▶ [ABOUT THIS TASK]: Out of the material that follows, write out exactly the lines from the line with "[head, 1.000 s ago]" to the line with "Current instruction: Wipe", both ends included, and no others.

▶ [DATA FOR THIS EXERCISE]:
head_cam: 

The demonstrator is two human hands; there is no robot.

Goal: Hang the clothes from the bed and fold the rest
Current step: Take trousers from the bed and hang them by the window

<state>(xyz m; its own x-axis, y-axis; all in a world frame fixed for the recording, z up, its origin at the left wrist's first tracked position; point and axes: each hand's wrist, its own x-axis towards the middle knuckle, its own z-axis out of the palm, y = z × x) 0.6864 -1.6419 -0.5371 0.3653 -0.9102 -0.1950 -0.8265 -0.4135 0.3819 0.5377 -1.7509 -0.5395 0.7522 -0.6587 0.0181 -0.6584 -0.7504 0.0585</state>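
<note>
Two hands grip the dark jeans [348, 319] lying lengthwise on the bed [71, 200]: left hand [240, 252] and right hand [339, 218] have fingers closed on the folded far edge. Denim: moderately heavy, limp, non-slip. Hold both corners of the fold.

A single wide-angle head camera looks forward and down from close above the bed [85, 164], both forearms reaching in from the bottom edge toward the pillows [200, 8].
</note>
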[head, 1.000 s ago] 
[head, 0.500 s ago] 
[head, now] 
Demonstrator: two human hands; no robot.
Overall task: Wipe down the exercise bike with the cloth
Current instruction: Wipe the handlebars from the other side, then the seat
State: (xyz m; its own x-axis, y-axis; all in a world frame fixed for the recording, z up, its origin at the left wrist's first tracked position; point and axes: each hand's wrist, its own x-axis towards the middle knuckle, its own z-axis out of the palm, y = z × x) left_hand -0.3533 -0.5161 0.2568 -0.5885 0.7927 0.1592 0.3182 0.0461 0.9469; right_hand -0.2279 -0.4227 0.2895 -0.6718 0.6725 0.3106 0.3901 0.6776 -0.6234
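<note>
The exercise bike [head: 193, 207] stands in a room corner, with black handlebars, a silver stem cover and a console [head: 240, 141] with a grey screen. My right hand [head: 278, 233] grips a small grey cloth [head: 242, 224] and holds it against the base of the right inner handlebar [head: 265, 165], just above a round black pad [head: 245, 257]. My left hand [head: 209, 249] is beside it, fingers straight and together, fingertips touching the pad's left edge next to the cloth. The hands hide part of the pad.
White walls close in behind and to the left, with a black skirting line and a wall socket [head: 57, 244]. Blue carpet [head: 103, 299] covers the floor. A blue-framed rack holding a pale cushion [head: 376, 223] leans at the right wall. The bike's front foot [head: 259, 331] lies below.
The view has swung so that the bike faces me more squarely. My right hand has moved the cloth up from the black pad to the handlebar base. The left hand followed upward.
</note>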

▶ [TASK ANSWER]:
[head, 1.000 s ago] 
[head, 0.500 s ago] 
[head, now] 
Demonstrator: two human hands; no robot.
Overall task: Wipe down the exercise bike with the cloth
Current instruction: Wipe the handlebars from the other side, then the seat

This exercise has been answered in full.